• **Task directions**: A faithful copy of the data is the goal; set it down exactly, without the images.

- Opening Delimiter -

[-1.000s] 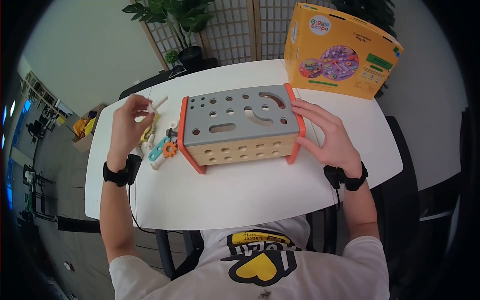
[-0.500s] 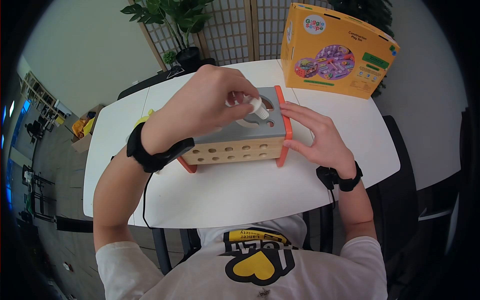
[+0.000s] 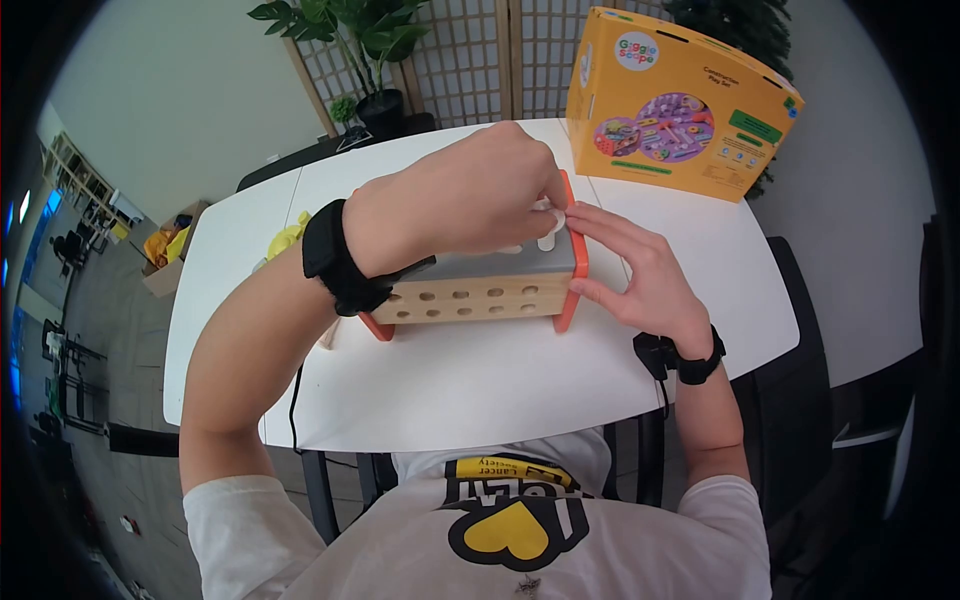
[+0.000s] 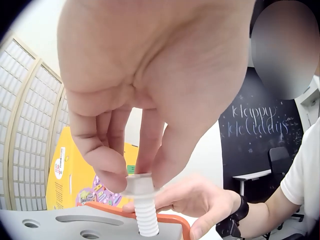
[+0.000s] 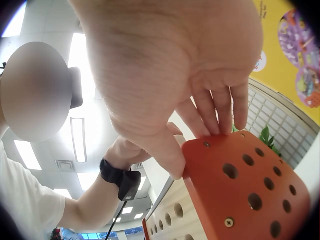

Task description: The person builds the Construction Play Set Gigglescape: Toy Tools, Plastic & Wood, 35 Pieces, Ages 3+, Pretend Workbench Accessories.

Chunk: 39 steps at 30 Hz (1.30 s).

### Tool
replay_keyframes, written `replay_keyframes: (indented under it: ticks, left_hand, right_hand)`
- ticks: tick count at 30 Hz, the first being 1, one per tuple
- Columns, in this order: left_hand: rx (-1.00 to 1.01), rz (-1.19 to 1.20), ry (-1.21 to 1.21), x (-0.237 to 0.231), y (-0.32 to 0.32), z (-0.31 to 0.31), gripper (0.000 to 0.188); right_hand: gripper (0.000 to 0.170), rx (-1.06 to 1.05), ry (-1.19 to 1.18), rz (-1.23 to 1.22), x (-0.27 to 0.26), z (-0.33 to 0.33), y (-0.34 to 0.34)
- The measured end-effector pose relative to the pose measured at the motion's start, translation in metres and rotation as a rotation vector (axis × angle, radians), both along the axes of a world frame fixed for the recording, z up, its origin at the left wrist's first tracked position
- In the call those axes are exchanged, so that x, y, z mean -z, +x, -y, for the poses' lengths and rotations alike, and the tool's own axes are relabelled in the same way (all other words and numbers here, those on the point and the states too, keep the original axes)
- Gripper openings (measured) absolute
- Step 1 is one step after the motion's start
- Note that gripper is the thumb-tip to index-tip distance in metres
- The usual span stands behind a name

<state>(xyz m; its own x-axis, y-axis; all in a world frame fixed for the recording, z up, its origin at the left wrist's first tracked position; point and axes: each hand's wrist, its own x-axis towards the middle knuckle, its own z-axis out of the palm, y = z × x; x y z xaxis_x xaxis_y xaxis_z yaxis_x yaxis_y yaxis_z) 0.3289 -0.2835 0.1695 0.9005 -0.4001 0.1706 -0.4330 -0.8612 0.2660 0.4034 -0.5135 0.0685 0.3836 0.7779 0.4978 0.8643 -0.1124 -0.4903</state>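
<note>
A white threaded screw [image 4: 146, 212] stands upright with its tip at a hole in the grey top [image 4: 60, 227], near the orange end panel. My left hand [image 3: 465, 195] pinches the screw's head between thumb and fingers; in the left wrist view the fingers [image 4: 107, 165] curl over it. My right hand [image 3: 645, 270] lies against the orange end panel [image 3: 580, 255] of the wooden workbench [image 3: 475, 300]. In the right wrist view, my right hand [image 5: 170, 75] rests straight fingers and thumb on the edge of the orange panel [image 5: 240, 190].
A yellow box [image 3: 685, 110] stands at the back right of the white table [image 3: 450, 390]. Yellow pieces [image 3: 287, 240] lie left of the workbench, partly behind my left arm. A potted plant [image 3: 380, 110] and a lattice screen are beyond the table.
My left hand has carried the white screw from the loose parts on the left, across the workbench, to the hole near its right end. My right hand stays at the orange panel.
</note>
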Motion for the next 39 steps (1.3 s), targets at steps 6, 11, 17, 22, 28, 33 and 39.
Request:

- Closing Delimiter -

• **The answer**:
[-1.000s] 
[-0.500s] 
[+0.000s] 
[+0.000s] 
[+0.000s] 

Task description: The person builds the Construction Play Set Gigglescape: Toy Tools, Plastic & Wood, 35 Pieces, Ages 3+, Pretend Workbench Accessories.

Chunk: 39 steps at 30 Hz (1.30 s).

### Tool
replay_keyframes, written `replay_keyframes: (indented under it: ticks, left_hand, right_hand)`
- ticks: tick count at 30 Hz, the first being 1, one per tuple
- Columns, in this order: left_hand: rx (-1.00 to 1.01), rz (-1.19 to 1.20), ry (-1.21 to 1.21), x (-0.237 to 0.231), y (-0.32 to 0.32), z (-0.31 to 0.31), gripper (0.000 to 0.188); right_hand: gripper (0.000 to 0.170), rx (-1.06 to 1.05), ry (-1.19 to 1.18), rz (-1.23 to 1.22), x (-0.27 to 0.26), z (-0.33 to 0.33), y (-0.34 to 0.34)
- The measured end-effector pose relative to the pose measured at the motion's start, translation in metres and rotation as a rotation vector (axis × angle, radians), both along the axes of a world frame fixed for the recording, z up, its origin at the left wrist's first tracked position
- In the call those axes are exchanged, so that x, y, z mean -z, +x, -y, for the poses' lengths and rotations alike, and the tool's own axes are relabelled in the same way (all other words and numbers here, those on the point and the states too, keep the original axes)
- Gripper openings (measured) absolute
- Step 1 is one step after the motion's start
- Note that gripper is the thumb-tip to index-tip distance in metres
- The usual span stands behind a name

<state>(xyz m; its own x-axis, y-axis; all in a world frame fixed for the recording, z up, its origin at the left wrist's first tracked position; point and axes: each hand's wrist, its own x-axis towards the middle knuckle, its own z-axis out of the palm, y = z × x; x y z xaxis_x xaxis_y xaxis_z yaxis_x yaxis_y yaxis_z) 0.3289 -0.2835 0.1695 0.9005 -0.4001 0.1706 -0.4330 -0.8612 0.2660 0.4034 -0.5135 0.0685 0.3836 0.7779 0.4978 0.8643 -0.1124 -0.4903</state>
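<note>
A white threaded screw [image 4: 146, 212] stands upright with its tip at a hole in the grey top [image 4: 60, 227], near the orange end panel. My left hand [image 3: 465, 195] pinches the screw's head between thumb and fingers; in the left wrist view the fingers [image 4: 107, 165] curl over it. My right hand [image 3: 645, 270] lies against the orange end panel [image 3: 580, 255] of the wooden workbench [image 3: 475, 300]. In the right wrist view, my right hand [image 5: 170, 75] rests straight fingers and thumb on the edge of the orange panel [image 5: 240, 190].
A yellow box [image 3: 685, 110] stands at the back right of the white table [image 3: 450, 390]. Yellow pieces [image 3: 287, 240] lie left of the workbench, partly behind my left arm. A potted plant [image 3: 380, 110] and a lattice screen are beyond the table.
My left hand has carried the white screw from the loose parts on the left, across the workbench, to the hole near its right end. My right hand stays at the orange panel.
</note>
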Motion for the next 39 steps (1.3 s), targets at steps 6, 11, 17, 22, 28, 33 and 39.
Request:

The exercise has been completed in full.